■ Work task: Tally the lines below that contain "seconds" and reply with only the tally.

■ Information provided:

>>>>>

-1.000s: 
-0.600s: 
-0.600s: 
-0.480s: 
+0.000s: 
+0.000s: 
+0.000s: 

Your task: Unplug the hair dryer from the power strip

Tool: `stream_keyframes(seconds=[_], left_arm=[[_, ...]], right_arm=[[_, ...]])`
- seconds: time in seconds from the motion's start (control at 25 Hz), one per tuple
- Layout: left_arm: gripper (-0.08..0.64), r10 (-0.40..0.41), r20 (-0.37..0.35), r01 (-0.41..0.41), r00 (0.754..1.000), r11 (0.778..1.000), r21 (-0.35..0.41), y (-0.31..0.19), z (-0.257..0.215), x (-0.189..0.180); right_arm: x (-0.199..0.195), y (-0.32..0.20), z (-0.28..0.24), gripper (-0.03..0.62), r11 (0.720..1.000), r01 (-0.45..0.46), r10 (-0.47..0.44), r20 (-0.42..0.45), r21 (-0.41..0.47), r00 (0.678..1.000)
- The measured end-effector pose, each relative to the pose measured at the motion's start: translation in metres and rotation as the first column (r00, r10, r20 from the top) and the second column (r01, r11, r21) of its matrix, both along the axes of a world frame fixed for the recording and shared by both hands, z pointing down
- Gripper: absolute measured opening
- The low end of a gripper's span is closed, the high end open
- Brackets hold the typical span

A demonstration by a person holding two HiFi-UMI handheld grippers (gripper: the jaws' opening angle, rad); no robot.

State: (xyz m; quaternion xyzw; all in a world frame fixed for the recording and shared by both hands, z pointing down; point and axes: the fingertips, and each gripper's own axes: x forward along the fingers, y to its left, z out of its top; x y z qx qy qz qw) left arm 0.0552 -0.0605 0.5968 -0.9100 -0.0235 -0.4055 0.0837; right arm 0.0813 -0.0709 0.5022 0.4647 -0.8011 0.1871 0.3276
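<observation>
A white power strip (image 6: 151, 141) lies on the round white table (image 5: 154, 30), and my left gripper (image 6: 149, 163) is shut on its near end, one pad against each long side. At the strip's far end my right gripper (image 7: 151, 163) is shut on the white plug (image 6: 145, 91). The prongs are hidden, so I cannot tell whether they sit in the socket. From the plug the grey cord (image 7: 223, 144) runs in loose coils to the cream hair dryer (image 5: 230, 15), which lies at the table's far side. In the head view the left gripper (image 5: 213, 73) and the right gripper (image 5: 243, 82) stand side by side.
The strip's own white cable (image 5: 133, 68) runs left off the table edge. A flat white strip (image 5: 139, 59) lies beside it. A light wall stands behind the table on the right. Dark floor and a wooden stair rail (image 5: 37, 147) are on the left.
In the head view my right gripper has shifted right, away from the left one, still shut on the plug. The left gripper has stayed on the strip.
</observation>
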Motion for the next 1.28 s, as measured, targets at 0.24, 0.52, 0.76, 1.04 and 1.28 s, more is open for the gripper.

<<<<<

■ Solved problem: 2